Painting of Black woman wearing white robes that cover her body and head, revealing only her face and hands. The background includes white stone work and the faint gray silhouette of a tree.

*Editor’s Note: The “Views from NAU” blog series highlights the thoughts of different people affiliated with NAU, including faculty members sharing opinions or research in their areas of expertise. The views expressed reflect the authors’ own personal perspectives.


portrait-style photo of Debra Edgerton looking at the cameraBy Debra Edgerton

Assistant professor in the School of Art and Design

Edgerton is a 2023 President’s Distinguished Teaching Fellow and an assistant professor in the School of Art and Design. Her work is currently featured in the exhibit “Vision & Sound: An African American Experience” at the Sedona Arts Center, and her piece “Grace of God part 2” will be installed at NAU’s Center for Inclusive Excellence and Access this spring.  

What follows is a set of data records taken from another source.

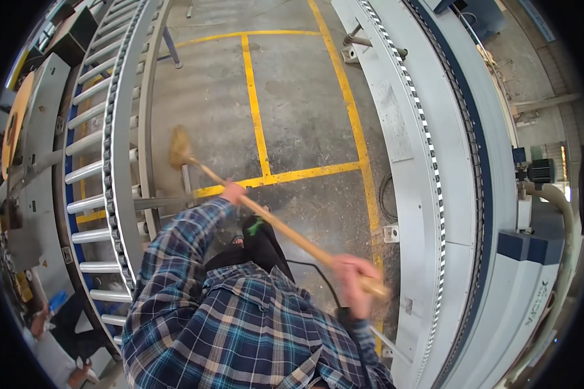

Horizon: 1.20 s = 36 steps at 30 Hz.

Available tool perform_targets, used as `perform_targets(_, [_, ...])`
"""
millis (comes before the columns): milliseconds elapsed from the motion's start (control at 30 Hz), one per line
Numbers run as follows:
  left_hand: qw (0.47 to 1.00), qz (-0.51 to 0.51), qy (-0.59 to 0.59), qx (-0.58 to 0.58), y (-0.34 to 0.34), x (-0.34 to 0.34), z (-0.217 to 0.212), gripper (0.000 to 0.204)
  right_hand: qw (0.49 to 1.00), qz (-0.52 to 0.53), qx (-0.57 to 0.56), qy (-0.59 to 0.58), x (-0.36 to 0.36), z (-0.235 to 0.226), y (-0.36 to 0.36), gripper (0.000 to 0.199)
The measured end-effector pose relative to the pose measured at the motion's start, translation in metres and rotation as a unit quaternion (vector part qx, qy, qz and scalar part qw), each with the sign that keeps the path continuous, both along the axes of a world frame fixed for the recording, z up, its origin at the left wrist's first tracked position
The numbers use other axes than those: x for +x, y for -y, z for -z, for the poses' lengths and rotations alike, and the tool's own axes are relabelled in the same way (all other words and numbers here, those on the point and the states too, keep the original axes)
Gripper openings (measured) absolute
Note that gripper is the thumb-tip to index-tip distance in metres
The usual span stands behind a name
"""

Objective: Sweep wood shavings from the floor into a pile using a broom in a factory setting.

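Observation:
A broom with a long wooden handle (289, 232) slants across in front of me from lower right to upper left. My left hand (232, 192) is wrapped round the handle in its lower part, nearer the bristles. Close to the handle's upper end, my right hand (357, 280) grips it, slightly smeared by motion. The straw-coloured broom head (180, 148) is down by the floor at the left, beside the roller conveyor's frame, and looks blurred.
A roller conveyor (97, 172) runs along my left, its leg (187, 181) near the broom head. Yellow lines (256, 110) mark the grey floor. A long grey machine (428, 188) stands on my right, with a coiled cable (385, 198) at its base. Another person's hand (40, 322) shows at lower left.

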State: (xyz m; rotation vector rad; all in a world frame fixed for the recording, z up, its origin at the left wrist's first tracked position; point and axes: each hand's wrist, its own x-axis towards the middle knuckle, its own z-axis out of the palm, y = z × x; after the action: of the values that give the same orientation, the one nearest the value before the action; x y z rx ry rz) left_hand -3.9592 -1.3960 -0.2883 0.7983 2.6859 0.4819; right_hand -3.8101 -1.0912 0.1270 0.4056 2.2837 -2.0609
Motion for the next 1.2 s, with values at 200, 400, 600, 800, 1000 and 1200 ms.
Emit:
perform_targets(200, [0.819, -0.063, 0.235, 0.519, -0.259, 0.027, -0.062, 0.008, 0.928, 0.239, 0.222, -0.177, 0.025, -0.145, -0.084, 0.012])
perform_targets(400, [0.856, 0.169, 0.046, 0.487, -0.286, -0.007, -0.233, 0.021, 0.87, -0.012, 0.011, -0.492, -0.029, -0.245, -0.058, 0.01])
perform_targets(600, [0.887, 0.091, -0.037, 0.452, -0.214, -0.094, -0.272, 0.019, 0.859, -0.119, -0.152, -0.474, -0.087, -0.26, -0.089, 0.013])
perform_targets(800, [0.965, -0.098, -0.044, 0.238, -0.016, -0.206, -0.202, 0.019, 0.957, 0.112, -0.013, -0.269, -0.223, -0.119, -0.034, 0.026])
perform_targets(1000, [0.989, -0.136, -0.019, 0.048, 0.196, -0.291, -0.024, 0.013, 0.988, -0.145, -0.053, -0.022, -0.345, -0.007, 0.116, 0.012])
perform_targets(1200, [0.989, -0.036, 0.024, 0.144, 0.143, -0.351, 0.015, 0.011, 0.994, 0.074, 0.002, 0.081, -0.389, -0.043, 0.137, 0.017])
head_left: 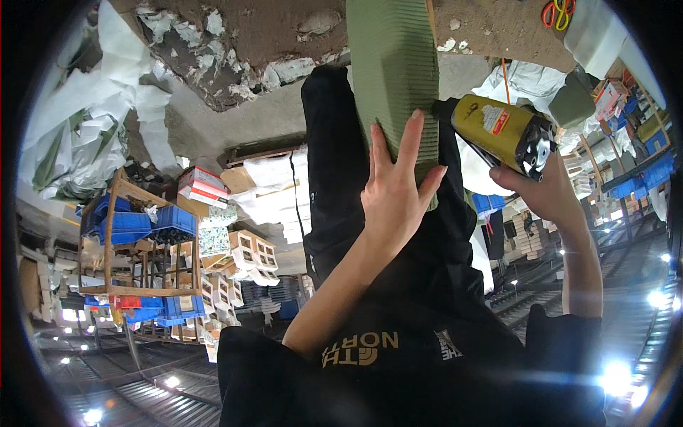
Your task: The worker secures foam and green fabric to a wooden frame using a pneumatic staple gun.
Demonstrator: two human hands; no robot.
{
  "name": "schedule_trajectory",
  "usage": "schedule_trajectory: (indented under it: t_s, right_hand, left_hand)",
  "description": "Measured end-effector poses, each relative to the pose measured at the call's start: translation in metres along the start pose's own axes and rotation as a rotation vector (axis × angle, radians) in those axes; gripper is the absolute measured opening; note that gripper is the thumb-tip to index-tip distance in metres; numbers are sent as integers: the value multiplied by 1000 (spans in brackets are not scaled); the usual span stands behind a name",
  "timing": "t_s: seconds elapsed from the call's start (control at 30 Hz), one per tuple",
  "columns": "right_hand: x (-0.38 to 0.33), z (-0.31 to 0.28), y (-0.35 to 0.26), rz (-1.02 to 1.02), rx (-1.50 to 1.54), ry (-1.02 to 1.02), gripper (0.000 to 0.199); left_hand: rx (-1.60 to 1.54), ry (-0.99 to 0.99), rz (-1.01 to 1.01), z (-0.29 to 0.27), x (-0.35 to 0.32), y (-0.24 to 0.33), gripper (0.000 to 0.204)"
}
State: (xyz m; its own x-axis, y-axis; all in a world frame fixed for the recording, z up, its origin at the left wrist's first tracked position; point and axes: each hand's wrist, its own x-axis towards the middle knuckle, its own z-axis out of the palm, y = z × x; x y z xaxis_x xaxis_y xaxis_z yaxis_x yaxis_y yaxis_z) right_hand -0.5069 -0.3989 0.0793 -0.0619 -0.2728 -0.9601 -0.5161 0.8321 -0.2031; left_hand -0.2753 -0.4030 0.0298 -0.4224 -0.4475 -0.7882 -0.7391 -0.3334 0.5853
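A long pale green ribbed piece [398, 64] extends from my lap toward the worn brown surface at the top. My left hand [391, 185] lies on its near part, fingers spread and fingertips touching the ribs. To the right, my right hand [544, 188] is closed around the rear end of an olive-yellow canister-shaped tool [491, 128]. It has a black tip, a red-and-white label and a shiny dark end. The tip points left, close to the ribbed piece's right edge; I cannot tell whether they touch. My right fingers are partly hidden behind the tool.
Scissors [559, 13] with red and yellow handles lie at the far right of the brown worktop [491, 32]. White sheeting [107, 92] is heaped at the left. Below it stands a wooden rack [110, 235] with blue bins [174, 222]. More white material [523, 82] lies beyond the tool.
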Motion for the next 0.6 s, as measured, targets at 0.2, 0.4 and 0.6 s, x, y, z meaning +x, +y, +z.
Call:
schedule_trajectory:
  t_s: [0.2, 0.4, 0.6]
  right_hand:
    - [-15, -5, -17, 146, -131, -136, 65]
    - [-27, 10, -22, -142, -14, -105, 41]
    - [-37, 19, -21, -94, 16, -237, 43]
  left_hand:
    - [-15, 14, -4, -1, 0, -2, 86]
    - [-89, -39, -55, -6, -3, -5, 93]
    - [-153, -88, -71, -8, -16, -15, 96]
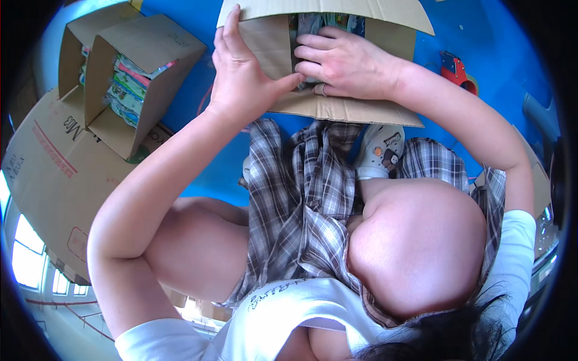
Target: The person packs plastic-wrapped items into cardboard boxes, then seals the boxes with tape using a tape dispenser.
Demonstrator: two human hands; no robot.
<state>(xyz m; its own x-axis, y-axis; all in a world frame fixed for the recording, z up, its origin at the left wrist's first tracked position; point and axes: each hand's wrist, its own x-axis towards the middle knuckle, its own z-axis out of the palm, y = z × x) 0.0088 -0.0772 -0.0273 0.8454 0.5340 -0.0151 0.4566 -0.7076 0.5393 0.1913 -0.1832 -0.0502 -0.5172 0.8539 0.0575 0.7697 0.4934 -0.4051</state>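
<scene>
A cardboard box (265, 45) lies with its opening toward me and its flaps spread. Inside it are several clear-plastic packets (310, 23) with green and blue colours, partly hidden by a hand. My left hand (241, 69) is at the box's left edge, fingers stretched up along the flap and thumb pointing right across the opening. My right hand (346, 63) reaches into the opening, with its fingers apart and laid against the packets; its fingertips are partly hidden. A ring shows on one finger. The near flap (349, 108) sticks out below both hands.
At the left, two open cardboard boxes (153, 45) hold colourful packets (129, 87) and stand on a larger closed carton (54, 156). A red tape dispenser (456, 72) lies right of the box on the blue surface (481, 30). My bent legs and checked clothing (313, 174) are just below the box.
</scene>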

One of my earliest memories growing up was my mom creating sumi ink drawings of small birds perched on branches. I’m not sure if that was the beginning of my sister and me becoming artists, but I don’t remember art before those moments.  

My creative process surrounding the topic of multicultural identity compares the intersectionality of my African American and Japanese heritage and the ramifications of having parents who met during the occupation of Japan after World War II. Our household was a mix of two cultures. Through visuals, smells, tastes and sounds, it was hard to separate the senses from the experiences. Living in a household of converging cultures and trying to make sense of who I was through difference was frustrating. I finally relinquished that thought and instead looked for the commonality in those differences.  

Painting of a Black woman standing upright, facing the viewer. Her head, arms (stretched across her chest and stomach), and feet are painted in color, while her body is bright white, which gray shadows cast by her arms. The background features white and gray dripping shapes.
Grace of God part 2

I am fascinated by all things dissimilar and trying to find ways to connect the dots between divergent things. I think as I tried to make sense of my own identity, I realized that living in divisive communities makes the dissimilar an active and ongoing project of taking things apart and putting them back together in various configurations. That’s what I do with my art, and it can look deceptively ordinary. My paintings appear to be celebrations of culture and identity. However, the layers of the unfolding stories provide glimpses into the struggles of lives unseen. Every piece of art I create has a story. Many are connected, but rarely are they art for the sake of creating art. Images matter. Words matter. Stories matter. And we all have stories. 

I have used my love for storytelling and for visual art to speak to connections that can be found within varying communities. I could have said I am a visual storyteller. However, it’s not just the visual that captures a story. I love to read. I have books by authors such as James Baldwin, bell hooks, Langston Hughes, Toni Morrison and Zora Neale Hurston on my bookshelves. I love the beauty and flow of the sound of words and how text can enhance an experience. I love all forms of communication—the visual, verbal and written—in telling stories. There is something about bringing together the voice and/or text with a visual that brings me back to my own memories of childhood story time at our local library.  

My early love of children’s books continues to be a part of how I map out my dissimilar worlds. In those days, I escaped into those stories and imagined places and lives that never seemed possible. Inclusive imagery was not a part of those early books. But I was already processing how I could create my own “imagined self” in those environments. The idea of connecting the dissimilar started early and eventually led me back to my own background and stories from my parents.  

As an adult, I listened to my dad reflect on his experiences growing up, and I started to understand who I was within the fabric of his life. As I started telling his recollection of the past, I could see how I fit in. This allowed me to process my own experiences within our household and what that could look like in a visual form. Connecting stories with visuals became how I create my art. And as I came to understand myself, my art opened up and allowed viewers to see their own experience through my work. Stories truly can be the beginning of how we view ourselves. And those stories are art in its truest form. Art is in the fabric of everything we do.